Truth be told, what made Howard such an instant overnight sensation in the 1970s is the simple fact that he was nothing more than a conduit for the social, political, and philosophical observations of his co-creator, legendary comic book scribe Steve Gerber (who later became involved in a protracted legal struggle against Marvel for ownership of the character). Howard’s other creator, artist Val Mayerik, left the building much earlier than Gerber did, but the duck “trapped in a world he never made” continued on reasonably well without him. Once Steve was out of the picture, though, the character never recovered — and certainly never sounded quite right ever again.

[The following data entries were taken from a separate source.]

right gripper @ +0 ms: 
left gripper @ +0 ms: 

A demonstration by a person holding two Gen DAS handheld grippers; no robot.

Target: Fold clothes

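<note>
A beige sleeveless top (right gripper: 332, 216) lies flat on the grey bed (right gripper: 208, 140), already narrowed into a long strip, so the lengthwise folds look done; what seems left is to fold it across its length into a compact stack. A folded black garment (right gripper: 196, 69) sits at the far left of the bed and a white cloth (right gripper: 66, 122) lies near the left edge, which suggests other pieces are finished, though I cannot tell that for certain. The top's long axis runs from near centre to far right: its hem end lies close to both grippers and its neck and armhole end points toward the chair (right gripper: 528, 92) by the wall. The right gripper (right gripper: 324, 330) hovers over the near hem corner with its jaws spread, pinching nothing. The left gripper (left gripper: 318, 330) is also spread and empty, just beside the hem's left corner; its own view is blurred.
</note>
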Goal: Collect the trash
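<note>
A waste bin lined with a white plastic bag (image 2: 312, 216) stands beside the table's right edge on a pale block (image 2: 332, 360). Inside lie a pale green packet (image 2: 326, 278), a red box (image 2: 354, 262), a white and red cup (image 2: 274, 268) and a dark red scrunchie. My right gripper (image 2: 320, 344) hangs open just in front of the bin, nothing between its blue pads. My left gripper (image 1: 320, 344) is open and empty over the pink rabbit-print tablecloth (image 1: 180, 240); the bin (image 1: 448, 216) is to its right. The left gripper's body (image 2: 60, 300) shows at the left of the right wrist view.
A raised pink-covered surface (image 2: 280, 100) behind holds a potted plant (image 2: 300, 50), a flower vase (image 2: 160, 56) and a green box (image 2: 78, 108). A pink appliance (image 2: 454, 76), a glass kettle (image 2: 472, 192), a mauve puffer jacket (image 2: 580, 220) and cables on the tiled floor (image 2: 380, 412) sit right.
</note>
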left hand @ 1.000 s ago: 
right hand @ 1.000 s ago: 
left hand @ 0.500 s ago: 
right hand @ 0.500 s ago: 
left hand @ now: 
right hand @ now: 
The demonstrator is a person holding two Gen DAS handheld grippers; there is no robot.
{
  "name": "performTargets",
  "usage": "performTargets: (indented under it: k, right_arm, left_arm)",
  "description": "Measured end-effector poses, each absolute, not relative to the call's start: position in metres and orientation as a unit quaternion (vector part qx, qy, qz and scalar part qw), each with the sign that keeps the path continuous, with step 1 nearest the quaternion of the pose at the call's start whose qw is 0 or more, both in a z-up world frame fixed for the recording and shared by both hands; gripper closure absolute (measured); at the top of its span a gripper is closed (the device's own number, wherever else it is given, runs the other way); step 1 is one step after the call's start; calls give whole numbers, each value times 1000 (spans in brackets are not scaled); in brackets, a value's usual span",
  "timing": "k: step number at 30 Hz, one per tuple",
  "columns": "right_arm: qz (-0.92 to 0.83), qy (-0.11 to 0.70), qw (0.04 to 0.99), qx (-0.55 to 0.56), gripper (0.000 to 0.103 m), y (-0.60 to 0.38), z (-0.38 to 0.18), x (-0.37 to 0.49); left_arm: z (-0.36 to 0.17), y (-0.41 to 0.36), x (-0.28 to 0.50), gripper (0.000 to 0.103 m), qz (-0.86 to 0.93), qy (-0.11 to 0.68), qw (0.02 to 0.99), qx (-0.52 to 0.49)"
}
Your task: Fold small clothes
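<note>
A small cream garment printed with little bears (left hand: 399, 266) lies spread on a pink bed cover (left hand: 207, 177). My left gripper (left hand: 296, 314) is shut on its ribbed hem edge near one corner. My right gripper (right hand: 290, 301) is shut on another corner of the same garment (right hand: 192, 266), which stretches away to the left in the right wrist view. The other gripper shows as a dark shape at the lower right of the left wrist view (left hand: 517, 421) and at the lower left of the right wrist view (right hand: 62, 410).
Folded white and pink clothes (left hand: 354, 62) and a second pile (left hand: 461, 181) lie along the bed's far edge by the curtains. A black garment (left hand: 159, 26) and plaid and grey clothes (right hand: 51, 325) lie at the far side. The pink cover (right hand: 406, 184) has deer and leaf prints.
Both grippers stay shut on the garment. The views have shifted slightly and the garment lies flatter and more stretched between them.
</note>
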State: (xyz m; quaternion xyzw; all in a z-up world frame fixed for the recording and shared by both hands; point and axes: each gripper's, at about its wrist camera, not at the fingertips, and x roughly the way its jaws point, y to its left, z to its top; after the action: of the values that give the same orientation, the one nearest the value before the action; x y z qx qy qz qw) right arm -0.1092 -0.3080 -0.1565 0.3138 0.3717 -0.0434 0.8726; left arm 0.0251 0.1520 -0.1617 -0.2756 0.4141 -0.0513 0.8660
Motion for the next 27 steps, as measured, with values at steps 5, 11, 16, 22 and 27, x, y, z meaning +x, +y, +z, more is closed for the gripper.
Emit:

Which isn’t to say that the new creative team of writer Chip Zdarsky (best known for his work as the artist on Image Comics’ hugely popular and successful, Matt Fraction-penned Sex Criminals), penciller/inker Joe Quinones, and colorist Rico Renzi don’t give a solid effort here — it’s just that their hands are completely tied, and they’re stuck in a “no-win” situation. When Disney bought Marvel, one of the first things they did was dictate numerous changes to Howard’s physical appearance, feeling that he looked a bit too similar to another famous duck that was the property of the House of the Mouse(Gerber himself responded to these mandates by turning the character into a rat for nearly the entire duration of the 2002 six-part series from Marvel’s since-shuttered “mature readers” imprint, Max Comics, that represented his final go-’round with his signature creation), and now what we’re stuck with is an iteration of Howard that doesn’t look, feel, or sound anything like what we’re used to — and on top of that Marvel editorial seems to have decided that the story fans purportedly “want” to see in these pages is one that explains how a duck-turned-private eye ended up in the possession of The Collector at the end of the Guardians Of The Galaxy film.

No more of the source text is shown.